--- Task requirements ---
Both the line with "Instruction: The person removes" and the line with "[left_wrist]" in the records below must appear in the output, along with every line between them, exactly and with nothing added.

START Data for processing

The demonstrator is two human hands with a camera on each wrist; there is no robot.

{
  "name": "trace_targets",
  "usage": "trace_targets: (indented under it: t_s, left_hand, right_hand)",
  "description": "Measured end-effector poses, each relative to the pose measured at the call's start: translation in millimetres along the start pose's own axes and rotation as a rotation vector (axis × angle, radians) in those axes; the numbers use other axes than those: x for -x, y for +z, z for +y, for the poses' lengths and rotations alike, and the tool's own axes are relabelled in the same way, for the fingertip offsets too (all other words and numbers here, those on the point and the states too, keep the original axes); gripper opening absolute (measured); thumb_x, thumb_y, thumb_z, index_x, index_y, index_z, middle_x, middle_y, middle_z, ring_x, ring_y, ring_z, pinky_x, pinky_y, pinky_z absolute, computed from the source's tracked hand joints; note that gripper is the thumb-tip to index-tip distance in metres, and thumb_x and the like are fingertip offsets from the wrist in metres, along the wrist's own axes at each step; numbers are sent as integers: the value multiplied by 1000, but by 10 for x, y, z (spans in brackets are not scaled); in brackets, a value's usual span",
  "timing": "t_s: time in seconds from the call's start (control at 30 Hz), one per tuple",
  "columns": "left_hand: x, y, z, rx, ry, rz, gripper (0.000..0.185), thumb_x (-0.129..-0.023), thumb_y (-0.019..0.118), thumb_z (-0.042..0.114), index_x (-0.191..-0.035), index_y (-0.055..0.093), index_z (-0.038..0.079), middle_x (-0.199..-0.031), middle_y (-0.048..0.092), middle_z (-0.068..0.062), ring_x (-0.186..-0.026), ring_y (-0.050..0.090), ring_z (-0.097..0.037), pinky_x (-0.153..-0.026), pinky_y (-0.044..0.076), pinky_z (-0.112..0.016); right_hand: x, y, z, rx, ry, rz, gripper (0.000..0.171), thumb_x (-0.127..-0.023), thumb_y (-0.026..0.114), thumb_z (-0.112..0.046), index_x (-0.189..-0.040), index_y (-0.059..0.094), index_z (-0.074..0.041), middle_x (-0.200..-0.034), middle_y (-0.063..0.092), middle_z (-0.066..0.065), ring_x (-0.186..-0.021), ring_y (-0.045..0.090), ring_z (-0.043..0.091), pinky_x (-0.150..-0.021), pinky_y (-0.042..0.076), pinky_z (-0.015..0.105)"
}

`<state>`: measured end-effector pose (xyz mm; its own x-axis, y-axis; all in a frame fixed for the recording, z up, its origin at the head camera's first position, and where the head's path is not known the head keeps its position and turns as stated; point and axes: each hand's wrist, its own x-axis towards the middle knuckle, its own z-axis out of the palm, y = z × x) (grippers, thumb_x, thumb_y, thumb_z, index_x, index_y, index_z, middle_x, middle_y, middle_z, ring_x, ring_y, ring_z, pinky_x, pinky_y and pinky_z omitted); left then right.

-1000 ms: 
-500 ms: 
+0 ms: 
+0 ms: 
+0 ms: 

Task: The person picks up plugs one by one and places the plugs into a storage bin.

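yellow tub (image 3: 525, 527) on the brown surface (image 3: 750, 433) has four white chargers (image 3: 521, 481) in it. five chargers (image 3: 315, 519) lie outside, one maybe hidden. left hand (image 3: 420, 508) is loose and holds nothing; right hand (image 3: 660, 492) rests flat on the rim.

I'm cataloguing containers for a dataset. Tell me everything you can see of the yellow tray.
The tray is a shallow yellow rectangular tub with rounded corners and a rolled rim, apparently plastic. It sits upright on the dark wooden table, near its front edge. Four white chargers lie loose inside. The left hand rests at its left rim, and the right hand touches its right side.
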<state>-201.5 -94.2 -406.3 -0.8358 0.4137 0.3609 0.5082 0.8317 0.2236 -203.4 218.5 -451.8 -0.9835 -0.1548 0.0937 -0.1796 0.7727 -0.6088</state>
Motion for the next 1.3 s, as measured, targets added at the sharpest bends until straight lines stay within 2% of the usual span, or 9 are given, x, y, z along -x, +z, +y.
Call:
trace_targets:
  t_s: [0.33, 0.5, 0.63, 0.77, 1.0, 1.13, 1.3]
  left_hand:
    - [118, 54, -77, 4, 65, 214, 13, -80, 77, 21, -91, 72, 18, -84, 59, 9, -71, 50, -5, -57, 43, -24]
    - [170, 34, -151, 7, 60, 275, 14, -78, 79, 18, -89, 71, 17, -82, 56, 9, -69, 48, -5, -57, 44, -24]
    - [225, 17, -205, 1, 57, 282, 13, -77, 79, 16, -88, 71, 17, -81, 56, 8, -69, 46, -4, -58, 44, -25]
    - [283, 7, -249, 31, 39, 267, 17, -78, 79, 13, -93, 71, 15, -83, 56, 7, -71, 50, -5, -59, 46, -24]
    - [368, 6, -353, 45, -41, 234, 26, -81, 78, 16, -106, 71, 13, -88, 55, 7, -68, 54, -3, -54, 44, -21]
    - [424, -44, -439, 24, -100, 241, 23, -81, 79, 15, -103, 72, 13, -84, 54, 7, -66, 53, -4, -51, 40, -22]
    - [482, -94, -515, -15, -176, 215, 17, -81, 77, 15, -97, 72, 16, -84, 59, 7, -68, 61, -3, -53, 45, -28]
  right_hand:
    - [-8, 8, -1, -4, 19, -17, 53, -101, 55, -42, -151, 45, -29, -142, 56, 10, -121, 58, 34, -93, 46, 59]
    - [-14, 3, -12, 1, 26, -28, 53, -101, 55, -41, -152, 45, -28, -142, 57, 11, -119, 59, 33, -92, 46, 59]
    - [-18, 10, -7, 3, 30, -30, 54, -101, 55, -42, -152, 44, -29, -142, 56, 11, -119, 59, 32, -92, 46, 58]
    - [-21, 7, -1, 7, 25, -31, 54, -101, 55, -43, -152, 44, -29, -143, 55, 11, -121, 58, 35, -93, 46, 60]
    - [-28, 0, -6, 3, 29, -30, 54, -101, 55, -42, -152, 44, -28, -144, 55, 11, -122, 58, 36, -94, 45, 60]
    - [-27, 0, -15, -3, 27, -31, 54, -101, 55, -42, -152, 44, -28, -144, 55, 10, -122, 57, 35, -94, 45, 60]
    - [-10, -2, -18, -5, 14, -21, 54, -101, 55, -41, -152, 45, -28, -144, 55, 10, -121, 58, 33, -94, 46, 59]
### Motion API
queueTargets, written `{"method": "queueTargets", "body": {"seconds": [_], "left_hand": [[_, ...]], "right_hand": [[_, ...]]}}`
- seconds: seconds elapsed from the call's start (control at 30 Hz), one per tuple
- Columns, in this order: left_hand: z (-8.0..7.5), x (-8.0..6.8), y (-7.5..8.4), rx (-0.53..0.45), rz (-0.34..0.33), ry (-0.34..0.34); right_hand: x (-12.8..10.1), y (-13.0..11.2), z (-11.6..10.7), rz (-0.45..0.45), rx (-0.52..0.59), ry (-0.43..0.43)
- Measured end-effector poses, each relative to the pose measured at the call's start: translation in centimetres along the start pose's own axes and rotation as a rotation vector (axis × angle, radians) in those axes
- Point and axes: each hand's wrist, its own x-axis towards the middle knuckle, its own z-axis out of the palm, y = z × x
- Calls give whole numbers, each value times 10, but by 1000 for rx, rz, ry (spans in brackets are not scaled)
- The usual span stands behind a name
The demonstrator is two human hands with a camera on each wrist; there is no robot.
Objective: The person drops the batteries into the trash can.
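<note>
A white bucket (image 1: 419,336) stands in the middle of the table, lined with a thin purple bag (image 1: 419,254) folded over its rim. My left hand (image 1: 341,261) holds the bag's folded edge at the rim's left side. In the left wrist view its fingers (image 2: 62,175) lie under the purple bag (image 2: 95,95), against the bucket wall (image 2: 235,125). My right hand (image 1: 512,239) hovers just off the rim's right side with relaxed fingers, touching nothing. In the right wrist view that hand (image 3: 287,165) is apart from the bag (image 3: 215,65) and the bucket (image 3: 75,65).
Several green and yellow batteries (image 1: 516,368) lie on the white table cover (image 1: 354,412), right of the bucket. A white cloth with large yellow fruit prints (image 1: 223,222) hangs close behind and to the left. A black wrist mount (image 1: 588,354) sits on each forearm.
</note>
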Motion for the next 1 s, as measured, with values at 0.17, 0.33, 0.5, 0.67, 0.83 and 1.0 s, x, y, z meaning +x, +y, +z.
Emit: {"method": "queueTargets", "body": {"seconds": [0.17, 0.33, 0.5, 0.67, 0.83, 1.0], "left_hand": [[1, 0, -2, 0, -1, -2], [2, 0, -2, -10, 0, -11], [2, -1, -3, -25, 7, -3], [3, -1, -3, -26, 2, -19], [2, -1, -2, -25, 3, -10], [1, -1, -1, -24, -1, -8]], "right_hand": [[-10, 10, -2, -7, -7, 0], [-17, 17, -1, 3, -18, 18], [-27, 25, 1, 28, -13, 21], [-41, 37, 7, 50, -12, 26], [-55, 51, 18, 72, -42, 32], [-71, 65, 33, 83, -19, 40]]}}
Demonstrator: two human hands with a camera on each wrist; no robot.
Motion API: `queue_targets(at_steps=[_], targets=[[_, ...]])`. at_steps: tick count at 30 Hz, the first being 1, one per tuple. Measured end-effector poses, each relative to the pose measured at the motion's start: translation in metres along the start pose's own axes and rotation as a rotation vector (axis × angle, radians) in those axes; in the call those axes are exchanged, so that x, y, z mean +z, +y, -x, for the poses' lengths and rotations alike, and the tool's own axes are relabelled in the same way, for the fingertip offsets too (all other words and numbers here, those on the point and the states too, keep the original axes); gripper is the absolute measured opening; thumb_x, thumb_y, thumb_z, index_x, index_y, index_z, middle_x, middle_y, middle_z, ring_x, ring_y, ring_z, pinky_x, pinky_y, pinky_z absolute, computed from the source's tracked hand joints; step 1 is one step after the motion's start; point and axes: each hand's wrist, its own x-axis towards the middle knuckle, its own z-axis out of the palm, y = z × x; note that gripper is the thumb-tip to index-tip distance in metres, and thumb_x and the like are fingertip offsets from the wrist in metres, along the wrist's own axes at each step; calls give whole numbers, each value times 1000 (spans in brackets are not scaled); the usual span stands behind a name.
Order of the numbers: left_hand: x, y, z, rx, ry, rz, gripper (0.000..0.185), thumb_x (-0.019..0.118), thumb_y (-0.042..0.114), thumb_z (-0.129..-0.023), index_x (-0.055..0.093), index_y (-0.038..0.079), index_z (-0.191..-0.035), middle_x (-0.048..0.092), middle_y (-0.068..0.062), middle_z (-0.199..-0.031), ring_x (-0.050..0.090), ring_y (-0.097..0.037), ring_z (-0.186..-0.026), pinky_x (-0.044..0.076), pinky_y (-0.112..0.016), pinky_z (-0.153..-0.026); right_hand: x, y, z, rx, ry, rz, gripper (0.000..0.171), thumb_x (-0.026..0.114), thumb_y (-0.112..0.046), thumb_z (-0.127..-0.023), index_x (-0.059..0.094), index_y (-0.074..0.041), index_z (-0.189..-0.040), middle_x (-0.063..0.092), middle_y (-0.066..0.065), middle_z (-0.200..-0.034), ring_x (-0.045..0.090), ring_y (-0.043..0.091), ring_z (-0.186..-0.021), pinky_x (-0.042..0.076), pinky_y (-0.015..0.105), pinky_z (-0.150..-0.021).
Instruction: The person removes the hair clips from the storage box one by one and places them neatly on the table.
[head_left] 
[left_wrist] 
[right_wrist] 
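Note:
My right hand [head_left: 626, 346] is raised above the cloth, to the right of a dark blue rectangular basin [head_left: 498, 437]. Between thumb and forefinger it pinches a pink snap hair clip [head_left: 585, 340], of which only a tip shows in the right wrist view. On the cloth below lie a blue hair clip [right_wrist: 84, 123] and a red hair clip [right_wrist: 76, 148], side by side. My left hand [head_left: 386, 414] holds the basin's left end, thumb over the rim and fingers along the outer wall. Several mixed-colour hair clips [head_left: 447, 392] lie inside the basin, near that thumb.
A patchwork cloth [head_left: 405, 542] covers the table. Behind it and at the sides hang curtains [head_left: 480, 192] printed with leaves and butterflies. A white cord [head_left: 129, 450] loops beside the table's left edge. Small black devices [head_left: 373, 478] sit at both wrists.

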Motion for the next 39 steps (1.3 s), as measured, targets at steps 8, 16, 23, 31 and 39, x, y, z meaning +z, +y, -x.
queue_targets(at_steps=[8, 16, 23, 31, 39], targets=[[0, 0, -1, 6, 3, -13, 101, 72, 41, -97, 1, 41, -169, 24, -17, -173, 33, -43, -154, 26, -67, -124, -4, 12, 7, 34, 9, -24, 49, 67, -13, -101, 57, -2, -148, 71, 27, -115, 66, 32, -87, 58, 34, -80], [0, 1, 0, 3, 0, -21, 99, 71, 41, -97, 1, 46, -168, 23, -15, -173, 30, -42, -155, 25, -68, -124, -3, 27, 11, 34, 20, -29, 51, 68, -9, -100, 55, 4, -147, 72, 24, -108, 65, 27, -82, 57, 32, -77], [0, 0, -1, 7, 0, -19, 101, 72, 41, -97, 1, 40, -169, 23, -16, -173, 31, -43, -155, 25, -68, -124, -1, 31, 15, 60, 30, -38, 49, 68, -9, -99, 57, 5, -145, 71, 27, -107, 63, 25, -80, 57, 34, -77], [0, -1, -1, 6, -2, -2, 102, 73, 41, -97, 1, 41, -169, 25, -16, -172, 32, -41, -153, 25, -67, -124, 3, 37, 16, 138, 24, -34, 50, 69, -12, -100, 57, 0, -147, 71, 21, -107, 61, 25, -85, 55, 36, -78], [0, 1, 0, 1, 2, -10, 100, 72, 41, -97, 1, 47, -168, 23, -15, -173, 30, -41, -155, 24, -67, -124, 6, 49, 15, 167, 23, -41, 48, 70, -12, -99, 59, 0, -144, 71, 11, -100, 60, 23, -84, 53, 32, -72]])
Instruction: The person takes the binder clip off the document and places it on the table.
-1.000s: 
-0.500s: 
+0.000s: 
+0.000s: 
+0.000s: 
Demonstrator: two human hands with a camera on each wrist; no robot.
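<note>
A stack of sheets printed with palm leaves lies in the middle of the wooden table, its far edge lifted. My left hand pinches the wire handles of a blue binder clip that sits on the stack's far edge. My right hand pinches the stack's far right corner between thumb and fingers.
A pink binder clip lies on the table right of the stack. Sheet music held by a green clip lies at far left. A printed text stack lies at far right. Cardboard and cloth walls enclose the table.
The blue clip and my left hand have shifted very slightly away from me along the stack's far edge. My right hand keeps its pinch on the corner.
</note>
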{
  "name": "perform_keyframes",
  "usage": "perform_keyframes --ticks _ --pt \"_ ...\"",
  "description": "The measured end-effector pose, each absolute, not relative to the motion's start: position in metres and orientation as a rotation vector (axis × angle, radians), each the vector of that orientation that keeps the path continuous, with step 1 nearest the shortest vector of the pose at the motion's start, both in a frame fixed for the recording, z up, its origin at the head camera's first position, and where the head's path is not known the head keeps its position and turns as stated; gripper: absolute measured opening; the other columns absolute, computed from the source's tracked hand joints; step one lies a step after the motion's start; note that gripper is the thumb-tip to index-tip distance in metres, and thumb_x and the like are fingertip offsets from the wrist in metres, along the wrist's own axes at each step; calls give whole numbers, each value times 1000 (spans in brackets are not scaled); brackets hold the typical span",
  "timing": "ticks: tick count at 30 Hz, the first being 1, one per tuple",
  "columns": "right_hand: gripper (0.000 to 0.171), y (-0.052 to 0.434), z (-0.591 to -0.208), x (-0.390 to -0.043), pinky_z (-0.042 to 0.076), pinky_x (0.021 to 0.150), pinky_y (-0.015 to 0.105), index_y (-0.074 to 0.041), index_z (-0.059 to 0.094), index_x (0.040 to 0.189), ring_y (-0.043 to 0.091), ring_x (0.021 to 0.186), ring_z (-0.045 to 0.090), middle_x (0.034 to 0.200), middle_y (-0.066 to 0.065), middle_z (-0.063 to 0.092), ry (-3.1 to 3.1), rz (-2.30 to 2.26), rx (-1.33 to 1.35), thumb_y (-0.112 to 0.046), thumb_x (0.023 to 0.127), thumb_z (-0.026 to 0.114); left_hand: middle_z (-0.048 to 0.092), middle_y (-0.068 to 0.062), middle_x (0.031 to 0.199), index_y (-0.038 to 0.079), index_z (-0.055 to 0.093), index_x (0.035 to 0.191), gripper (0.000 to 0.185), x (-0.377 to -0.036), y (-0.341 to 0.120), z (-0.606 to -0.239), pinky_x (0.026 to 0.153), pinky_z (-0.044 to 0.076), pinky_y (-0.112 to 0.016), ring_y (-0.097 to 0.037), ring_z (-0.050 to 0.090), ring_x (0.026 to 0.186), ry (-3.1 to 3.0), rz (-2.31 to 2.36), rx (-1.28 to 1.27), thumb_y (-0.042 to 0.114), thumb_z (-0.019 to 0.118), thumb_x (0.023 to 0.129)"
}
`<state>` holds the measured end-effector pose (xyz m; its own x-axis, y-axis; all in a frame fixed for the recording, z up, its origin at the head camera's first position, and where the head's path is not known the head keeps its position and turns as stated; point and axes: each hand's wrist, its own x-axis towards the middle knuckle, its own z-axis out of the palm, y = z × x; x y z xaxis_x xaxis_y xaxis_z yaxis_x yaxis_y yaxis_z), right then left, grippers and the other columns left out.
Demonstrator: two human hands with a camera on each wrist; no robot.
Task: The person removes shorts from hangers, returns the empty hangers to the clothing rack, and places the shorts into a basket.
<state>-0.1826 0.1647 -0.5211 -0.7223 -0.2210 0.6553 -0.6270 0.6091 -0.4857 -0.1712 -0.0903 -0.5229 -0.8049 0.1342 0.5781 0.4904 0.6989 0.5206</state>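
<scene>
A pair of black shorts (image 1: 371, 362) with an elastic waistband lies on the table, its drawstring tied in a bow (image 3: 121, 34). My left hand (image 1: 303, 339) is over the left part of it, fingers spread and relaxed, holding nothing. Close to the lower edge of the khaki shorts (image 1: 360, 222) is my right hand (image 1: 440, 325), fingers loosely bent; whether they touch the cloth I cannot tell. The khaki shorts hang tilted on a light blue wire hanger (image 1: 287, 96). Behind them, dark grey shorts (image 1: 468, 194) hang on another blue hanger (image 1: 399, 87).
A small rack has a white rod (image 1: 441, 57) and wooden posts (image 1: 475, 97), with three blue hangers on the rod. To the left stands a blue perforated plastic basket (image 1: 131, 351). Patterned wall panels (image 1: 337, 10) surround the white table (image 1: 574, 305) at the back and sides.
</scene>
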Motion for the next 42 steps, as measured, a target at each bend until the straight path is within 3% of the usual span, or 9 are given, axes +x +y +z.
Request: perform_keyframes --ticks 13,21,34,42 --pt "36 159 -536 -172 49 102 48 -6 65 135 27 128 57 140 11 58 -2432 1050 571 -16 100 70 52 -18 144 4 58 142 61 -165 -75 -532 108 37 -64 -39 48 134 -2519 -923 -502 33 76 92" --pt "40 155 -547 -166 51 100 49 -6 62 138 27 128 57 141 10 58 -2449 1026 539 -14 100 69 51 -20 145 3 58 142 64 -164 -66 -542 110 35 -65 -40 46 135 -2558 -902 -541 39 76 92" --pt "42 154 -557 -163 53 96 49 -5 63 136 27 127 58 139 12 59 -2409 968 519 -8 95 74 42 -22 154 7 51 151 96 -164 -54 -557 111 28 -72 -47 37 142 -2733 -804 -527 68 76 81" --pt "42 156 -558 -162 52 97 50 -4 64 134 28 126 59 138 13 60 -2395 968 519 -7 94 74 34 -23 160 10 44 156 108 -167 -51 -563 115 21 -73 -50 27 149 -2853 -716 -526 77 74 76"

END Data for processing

--- Output ---
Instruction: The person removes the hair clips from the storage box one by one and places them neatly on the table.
[head_left] 
[left_wrist] 

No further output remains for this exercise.